EXERCISE INSTRUCTIONS:
In the listing below, find the line with "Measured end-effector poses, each" and the line with "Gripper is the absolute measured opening". Repeat those two lines and all lines between them exactly.

INFORMATION SUPPLIED:

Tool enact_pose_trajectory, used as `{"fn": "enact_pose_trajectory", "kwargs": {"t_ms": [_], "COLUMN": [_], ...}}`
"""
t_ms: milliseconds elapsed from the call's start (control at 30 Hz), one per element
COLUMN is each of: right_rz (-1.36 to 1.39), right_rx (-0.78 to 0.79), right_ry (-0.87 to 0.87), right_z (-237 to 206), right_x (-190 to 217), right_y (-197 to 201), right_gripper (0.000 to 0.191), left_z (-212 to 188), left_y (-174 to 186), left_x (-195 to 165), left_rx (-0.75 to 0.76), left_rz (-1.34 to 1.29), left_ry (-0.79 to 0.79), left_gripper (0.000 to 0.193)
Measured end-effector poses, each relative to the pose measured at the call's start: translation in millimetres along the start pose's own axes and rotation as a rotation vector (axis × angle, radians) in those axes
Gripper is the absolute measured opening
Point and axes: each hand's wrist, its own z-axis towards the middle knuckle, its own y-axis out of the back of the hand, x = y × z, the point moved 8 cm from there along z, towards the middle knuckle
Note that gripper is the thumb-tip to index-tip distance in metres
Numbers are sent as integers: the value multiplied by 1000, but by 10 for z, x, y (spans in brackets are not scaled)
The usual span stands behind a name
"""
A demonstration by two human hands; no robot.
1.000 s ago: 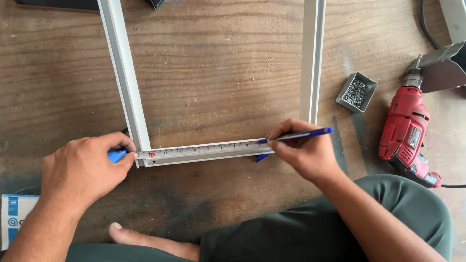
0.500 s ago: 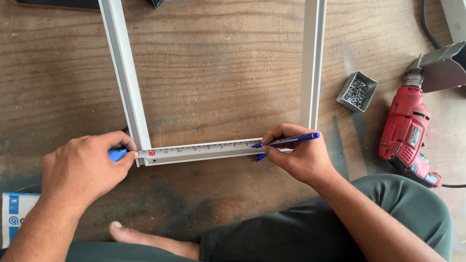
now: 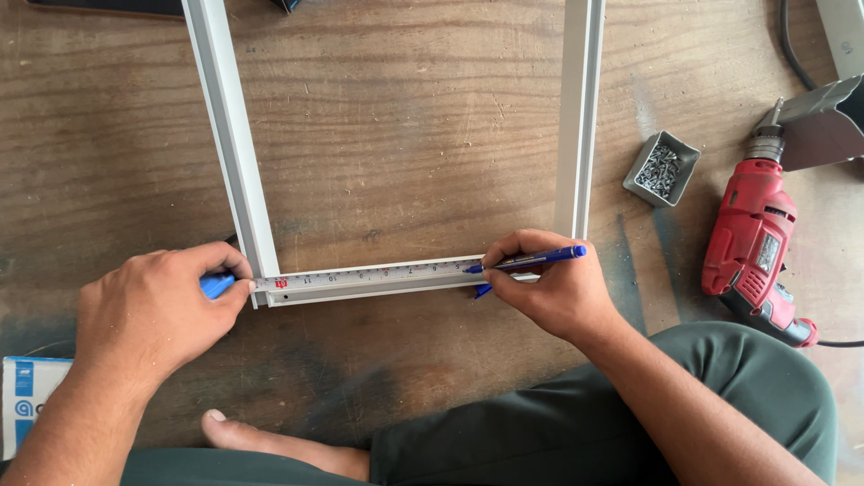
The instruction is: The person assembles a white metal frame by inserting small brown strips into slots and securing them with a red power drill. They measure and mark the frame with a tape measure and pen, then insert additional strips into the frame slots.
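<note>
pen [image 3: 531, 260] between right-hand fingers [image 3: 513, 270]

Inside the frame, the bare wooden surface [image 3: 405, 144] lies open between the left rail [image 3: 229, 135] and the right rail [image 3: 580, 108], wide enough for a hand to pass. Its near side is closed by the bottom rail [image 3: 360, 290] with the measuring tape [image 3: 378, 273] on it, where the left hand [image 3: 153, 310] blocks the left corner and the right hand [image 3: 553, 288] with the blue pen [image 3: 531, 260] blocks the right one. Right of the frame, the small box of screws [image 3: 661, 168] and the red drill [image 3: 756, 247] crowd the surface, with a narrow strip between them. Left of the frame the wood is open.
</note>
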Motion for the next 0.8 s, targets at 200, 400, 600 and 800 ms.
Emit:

TASK OUTPUT:
Measured end-effector poses, each relative to the pose measured at the call's start: translation in millimetres along the start pose's own axes and rotation as a rotation vector (axis × angle, radians) in those axes
Gripper is the absolute measured opening

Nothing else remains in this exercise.